■ WHAT YOU NEED TO DO
Without altering a single word, repeat the records that follow.

[Saved data entries]
—————

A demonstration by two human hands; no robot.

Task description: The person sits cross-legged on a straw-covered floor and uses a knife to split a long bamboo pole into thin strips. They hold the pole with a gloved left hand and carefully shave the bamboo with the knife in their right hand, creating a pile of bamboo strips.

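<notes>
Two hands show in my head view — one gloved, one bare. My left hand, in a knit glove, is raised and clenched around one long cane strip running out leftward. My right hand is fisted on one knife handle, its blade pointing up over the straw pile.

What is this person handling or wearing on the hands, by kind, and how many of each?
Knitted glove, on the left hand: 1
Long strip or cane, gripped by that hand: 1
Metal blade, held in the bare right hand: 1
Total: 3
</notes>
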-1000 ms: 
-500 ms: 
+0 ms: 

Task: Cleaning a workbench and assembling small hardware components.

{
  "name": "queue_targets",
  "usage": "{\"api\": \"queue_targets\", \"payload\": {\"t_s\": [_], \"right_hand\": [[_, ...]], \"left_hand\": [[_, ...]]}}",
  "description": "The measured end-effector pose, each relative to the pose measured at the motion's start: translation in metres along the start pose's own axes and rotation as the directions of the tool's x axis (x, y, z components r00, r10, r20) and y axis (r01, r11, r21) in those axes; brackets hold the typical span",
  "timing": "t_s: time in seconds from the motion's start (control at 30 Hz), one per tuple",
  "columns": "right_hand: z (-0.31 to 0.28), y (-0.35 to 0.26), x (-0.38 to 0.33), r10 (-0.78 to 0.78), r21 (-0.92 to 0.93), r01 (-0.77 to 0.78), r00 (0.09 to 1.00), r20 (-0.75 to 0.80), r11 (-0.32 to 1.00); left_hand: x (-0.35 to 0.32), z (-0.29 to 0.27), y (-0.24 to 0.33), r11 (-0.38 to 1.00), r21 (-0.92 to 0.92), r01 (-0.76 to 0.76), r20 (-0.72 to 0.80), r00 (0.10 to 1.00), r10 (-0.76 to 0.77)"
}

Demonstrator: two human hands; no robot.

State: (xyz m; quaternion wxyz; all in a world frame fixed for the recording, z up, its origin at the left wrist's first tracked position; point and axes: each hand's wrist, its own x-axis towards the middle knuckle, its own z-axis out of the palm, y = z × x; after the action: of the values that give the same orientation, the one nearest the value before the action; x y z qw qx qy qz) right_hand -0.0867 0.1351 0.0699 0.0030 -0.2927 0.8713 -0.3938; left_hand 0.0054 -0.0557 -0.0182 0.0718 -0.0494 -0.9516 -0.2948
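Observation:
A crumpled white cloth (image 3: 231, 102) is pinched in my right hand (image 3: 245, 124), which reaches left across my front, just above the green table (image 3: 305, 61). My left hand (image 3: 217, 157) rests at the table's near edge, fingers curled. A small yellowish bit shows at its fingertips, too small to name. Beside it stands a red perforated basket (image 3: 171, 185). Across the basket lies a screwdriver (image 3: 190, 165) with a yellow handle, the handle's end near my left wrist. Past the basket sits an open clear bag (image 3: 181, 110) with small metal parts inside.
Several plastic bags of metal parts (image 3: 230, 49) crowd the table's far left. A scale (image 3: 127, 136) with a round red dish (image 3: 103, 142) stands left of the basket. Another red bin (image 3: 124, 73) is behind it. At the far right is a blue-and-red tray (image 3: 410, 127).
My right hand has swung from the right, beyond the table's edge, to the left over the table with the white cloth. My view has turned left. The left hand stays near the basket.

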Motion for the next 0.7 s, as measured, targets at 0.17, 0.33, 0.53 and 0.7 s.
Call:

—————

■ YOUR SOLUTION
A demonstration by two human hands; no robot.

Task description: The person sits cross-legged on a straw-covered floor and uses a knife to split a long bamboo pole into thin strips. They hold the pole with a gloved left hand and carefully shave the bamboo with the knife in their right hand, creating a pile of bamboo strips.

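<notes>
Two hands show in my head view — one gloved, one bare. My left hand, in a knit glove, is raised and clenched around one long cane strip running out leftward. My right hand is fisted on one knife handle, its blade pointing up over the straw pile.

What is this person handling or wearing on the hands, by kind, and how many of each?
Knitted glove, on the left hand: 1
Long strip or cane, gripped by that hand: 1
Metal blade, held in the bare right hand: 1
Total: 3
</notes>
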-1000 ms: 
-500 ms: 
+0 ms: 

Task: Cleaning a workbench and assembling small hardware components.

{
  "name": "queue_targets",
  "usage": "{\"api\": \"queue_targets\", \"payload\": {\"t_s\": [_], \"right_hand\": [[_, ...]], \"left_hand\": [[_, ...]]}}",
  "description": "The measured end-effector pose, each relative to the pose measured at the motion's start: translation in metres along the start pose's own axes and rotation as the directions of the tool's x axis (x, y, z components r00, r10, r20) and y axis (r01, r11, r21) in those axes; brackets hold the typical span",
  "timing": "t_s: time in seconds from the motion's start (control at 30 Hz), one per tuple",
  "columns": "right_hand: z (-0.31 to 0.28), y (-0.35 to 0.26), x (-0.38 to 0.33), r10 (-0.78 to 0.78), r21 (-0.92 to 0.93), r01 (-0.77 to 0.78), r00 (0.09 to 1.00), r20 (-0.75 to 0.80), r11 (-0.32 to 1.00); left_hand: x (-0.35 to 0.32), z (-0.29 to 0.27), y (-0.24 to 0.33), r11 (-0.38 to 1.00), r21 (-0.92 to 0.92), r01 (-0.76 to 0.76), r20 (-0.72 to 0.80), r00 (0.10 to 1.00), r10 (-0.76 to 0.77)"
}

Demonstrator: two human hands; no robot.

State: (xyz m; quaternion wxyz; all in a world frame fixed for the recording, z up, its origin at the left wrist's first tracked position; point and axes: each hand's wrist, its own x-axis towards the middle knuckle, its own z-axis out of the palm, y = z × x; after the action: of the values that give the same orientation, the one nearest the value before the action; x y z qw qx qy qz) right_hand -0.0867 0.1351 0.0699 0.0030 -0.2927 0.8713 -0.3938; left_hand 0.0054 -0.0557 -0.0182 0.0718 -0.0494 -0.9516 -0.2948
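Observation:
A crumpled white cloth (image 3: 231, 102) is pinched in my right hand (image 3: 245, 124), which reaches left across my front, just above the green table (image 3: 305, 61). My left hand (image 3: 217, 157) rests at the table's near edge, fingers curled. A small yellowish bit shows at its fingertips, too small to name. Beside it stands a red perforated basket (image 3: 171, 185). Across the basket lies a screwdriver (image 3: 190, 165) with a yellow handle, the handle's end near my left wrist. Past the basket sits an open clear bag (image 3: 181, 110) with small metal parts inside.
Several plastic bags of metal parts (image 3: 230, 49) crowd the table's far left. A scale (image 3: 127, 136) with a round red dish (image 3: 103, 142) stands left of the basket. Another red bin (image 3: 124, 73) is behind it. At the far right is a blue-and-red tray (image 3: 410, 127).
My right hand has swung from the right, beyond the table's edge, to the left over the table with the white cloth. My view has turned left. The left hand stays near the basket.
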
Motion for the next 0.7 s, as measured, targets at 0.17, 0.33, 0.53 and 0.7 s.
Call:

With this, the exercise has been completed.